Unlike politicians’ vague promises of a green economy, a study from Duke University pinpointed specific carbon-reducing technologies that has the potential for future green job creations in the US, and in fact is said to be already existing in some parts of the US.
Researchers at Duke’s Center on Globalization, Governance & Competitiveness (CGGC) said technologies such as LED lighting, high-performance windows, auxiliary power units (APUs)for long-haul trucks, concentrating solar power, and Super Soil Systems (a new method for treating hog wastes), have already showed evidence of producing economic opportunities based on growth of some US companies that participate along the supply chain of these five industries.
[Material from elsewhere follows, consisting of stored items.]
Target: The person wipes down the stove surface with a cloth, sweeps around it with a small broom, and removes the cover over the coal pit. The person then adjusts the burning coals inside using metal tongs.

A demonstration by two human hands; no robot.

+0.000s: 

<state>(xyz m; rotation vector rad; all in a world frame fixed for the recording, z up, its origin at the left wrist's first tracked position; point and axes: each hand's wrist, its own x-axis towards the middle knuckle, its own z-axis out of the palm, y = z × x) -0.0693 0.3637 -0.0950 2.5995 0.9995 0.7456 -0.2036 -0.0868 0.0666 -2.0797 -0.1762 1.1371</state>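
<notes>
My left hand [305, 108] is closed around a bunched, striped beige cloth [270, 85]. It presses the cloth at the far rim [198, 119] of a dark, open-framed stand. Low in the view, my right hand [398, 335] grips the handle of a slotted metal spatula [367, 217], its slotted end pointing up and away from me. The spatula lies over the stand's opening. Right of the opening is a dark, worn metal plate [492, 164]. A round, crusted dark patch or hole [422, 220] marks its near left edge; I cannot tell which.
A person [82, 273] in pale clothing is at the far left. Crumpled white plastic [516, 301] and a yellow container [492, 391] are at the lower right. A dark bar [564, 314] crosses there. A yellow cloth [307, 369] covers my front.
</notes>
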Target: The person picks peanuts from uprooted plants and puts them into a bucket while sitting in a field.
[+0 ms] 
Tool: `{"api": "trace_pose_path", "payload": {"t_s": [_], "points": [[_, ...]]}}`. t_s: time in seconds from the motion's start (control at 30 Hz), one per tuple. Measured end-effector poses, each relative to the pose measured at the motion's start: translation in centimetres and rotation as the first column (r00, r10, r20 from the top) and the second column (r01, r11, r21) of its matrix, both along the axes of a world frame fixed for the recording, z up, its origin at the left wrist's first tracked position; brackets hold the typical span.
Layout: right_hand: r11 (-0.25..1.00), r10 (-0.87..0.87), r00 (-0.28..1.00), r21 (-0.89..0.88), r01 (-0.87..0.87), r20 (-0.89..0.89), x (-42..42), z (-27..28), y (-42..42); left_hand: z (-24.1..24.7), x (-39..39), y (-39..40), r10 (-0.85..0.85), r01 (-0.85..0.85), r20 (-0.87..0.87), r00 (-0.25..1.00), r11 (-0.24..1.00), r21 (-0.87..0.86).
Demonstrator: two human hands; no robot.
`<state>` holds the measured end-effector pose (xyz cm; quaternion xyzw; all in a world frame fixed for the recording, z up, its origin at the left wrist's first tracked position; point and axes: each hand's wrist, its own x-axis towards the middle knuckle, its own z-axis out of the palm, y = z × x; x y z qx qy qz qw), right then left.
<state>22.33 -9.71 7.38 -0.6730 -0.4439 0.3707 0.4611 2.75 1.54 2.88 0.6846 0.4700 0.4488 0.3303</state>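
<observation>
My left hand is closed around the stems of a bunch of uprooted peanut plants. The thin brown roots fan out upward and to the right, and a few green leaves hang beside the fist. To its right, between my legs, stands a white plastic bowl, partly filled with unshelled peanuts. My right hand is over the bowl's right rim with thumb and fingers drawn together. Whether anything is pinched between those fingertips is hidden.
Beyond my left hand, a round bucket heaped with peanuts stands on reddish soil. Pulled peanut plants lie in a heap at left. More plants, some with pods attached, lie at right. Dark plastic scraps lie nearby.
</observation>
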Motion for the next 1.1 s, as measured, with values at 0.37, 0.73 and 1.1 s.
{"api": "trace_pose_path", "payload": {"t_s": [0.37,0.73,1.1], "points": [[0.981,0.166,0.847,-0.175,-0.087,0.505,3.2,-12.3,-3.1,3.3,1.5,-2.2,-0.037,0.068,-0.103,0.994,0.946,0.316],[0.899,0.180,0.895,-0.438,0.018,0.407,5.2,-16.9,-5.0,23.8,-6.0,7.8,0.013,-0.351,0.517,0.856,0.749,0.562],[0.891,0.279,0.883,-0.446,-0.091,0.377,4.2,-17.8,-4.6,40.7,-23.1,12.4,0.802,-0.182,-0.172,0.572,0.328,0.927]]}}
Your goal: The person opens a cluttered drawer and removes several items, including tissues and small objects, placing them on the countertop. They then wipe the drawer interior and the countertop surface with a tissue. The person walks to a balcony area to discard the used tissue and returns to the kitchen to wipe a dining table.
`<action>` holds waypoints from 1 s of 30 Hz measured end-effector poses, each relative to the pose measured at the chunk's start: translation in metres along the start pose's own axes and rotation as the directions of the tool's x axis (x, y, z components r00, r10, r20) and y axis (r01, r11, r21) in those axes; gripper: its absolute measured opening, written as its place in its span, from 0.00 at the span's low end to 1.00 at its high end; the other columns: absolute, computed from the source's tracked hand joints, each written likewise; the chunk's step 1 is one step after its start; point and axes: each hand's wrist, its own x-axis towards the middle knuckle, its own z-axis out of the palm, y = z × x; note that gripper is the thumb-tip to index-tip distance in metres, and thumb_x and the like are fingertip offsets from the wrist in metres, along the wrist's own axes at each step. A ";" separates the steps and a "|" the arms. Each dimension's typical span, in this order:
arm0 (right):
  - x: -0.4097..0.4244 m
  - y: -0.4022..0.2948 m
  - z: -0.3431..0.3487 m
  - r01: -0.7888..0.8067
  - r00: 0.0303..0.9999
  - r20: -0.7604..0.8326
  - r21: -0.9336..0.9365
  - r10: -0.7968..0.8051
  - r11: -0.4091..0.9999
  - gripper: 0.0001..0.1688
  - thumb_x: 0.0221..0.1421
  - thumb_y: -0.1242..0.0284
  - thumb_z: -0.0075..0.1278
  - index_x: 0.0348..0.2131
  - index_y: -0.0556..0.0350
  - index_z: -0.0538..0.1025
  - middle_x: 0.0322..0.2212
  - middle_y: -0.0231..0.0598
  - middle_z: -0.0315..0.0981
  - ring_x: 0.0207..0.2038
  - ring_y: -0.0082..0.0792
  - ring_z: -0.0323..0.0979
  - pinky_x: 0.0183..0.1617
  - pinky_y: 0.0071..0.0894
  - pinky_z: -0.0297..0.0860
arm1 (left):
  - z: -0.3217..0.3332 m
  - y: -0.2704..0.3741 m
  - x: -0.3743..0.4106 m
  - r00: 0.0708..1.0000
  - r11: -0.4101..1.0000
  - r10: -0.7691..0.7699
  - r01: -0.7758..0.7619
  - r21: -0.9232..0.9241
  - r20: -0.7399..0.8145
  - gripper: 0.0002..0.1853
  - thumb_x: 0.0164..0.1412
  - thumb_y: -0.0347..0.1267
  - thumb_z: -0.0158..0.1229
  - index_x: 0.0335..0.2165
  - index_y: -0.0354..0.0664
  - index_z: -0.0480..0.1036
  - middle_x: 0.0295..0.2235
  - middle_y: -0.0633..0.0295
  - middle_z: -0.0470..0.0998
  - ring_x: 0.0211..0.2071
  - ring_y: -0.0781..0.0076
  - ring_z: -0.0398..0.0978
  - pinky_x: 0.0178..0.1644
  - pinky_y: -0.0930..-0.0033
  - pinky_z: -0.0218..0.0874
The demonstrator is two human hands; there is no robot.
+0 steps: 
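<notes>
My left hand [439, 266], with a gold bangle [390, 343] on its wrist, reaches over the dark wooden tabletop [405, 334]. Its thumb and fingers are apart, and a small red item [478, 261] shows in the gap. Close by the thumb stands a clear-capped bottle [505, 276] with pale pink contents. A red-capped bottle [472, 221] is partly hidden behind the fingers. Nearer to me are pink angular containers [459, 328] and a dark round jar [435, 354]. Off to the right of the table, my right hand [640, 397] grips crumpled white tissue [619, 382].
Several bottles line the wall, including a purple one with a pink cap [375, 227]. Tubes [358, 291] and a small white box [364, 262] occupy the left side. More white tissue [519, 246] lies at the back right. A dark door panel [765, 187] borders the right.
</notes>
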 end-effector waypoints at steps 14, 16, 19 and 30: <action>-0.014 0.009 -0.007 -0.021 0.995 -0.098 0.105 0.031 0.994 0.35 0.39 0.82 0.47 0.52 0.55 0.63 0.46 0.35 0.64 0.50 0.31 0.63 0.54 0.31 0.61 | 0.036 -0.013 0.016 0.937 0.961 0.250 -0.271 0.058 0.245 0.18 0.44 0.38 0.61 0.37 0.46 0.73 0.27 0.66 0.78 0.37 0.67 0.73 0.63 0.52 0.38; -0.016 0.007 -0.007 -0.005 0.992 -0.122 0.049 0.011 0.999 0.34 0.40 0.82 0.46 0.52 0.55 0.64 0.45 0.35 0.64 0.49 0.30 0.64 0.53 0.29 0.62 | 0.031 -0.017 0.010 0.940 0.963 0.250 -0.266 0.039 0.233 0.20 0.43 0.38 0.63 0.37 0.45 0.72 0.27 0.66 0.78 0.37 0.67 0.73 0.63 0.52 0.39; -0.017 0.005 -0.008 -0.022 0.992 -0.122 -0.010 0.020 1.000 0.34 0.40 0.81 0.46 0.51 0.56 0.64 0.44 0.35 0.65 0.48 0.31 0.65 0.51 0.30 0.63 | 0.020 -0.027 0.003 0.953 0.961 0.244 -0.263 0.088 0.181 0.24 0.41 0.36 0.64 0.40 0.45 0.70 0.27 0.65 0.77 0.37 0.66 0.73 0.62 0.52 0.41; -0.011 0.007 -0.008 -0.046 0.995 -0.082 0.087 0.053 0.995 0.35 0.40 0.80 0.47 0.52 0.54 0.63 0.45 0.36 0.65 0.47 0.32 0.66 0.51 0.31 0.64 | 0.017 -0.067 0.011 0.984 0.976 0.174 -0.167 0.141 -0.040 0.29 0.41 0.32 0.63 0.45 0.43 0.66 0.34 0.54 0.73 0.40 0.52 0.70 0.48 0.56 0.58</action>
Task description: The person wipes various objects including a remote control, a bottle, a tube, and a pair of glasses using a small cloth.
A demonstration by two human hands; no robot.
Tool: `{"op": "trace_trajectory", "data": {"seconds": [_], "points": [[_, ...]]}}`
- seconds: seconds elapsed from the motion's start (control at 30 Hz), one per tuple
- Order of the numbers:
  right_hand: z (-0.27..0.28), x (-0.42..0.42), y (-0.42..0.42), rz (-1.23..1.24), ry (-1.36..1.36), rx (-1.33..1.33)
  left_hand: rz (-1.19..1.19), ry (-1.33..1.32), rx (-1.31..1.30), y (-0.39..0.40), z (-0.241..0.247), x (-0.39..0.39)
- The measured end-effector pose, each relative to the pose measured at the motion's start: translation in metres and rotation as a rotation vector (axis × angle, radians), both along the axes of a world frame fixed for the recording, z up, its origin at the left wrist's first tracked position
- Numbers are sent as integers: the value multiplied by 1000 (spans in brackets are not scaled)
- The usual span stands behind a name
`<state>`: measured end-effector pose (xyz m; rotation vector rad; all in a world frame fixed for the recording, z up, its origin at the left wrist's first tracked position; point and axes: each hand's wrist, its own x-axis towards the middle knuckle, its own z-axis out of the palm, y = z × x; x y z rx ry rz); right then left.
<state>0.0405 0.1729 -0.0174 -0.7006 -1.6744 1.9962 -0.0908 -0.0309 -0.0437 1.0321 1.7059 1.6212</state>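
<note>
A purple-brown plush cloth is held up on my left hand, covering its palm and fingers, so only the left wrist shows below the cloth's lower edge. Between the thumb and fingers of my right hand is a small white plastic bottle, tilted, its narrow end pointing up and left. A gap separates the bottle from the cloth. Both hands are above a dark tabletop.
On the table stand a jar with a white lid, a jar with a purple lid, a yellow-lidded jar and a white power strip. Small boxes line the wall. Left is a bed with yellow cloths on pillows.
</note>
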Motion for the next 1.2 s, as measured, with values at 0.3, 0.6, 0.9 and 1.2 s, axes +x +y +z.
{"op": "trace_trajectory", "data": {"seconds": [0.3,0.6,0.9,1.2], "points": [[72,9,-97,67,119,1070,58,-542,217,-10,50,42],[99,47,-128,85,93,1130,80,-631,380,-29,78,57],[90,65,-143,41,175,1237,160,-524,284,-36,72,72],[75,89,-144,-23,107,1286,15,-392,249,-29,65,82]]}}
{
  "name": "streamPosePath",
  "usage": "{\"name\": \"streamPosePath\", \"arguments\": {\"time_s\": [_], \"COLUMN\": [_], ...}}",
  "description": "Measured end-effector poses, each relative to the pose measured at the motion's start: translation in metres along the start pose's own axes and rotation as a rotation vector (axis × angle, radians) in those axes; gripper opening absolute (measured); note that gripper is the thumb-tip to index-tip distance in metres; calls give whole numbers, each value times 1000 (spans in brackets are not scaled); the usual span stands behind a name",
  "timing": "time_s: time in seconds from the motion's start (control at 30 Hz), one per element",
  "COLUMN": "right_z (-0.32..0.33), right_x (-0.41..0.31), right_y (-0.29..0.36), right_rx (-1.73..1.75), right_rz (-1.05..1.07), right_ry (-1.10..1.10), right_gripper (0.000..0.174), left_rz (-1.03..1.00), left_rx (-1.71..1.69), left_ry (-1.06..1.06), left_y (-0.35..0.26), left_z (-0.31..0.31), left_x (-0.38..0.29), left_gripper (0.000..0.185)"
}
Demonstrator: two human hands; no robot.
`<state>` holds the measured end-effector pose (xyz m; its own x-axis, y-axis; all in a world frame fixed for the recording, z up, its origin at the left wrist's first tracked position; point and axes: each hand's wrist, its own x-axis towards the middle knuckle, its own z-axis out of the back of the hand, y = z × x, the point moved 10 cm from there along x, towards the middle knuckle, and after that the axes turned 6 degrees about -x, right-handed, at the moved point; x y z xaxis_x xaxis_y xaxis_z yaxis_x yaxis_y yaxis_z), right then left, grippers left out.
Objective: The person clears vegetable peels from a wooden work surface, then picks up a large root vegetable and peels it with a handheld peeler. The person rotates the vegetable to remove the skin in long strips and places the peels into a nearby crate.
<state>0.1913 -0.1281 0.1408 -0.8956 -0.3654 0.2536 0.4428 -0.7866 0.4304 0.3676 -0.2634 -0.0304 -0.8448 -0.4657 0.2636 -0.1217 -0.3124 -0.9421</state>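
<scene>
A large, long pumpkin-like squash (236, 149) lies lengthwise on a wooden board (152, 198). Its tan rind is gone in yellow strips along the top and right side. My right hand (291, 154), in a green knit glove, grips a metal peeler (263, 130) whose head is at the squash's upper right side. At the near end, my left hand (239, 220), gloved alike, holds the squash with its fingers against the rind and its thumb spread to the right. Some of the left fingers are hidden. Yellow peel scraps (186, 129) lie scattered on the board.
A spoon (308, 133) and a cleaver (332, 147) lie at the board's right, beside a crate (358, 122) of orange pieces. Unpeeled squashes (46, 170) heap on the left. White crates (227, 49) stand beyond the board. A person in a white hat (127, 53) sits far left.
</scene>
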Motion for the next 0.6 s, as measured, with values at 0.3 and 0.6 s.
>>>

“Until now, there was no tangible evidence of what the jobs are, how they are created and what it means for U.S. workers. We are providing that here,” said Gary Gereffi, a Duke professor of sociology and lead author of the report. “We don’t guess where the jobs are; we name them. Our report uses value chains to show that clean technology jobs are also real economy jobs.”
Some companies highlighted in the report include LED lighting manufacturer Cree, Inc. in Durham, NC; Thermo King Corporation, an APUs manufacturer based in Bloomington, MN; and Infinia Corporation, an energy technology company that developed an innovative solar dish system, called the Infinia Solar System, specifically designed to be mass manufactured by U.S. auto manufacturers.
Adding to this is a story from the New York Times about the growing green jobs in Iowa and Ohio on wind farms and solar manufacture.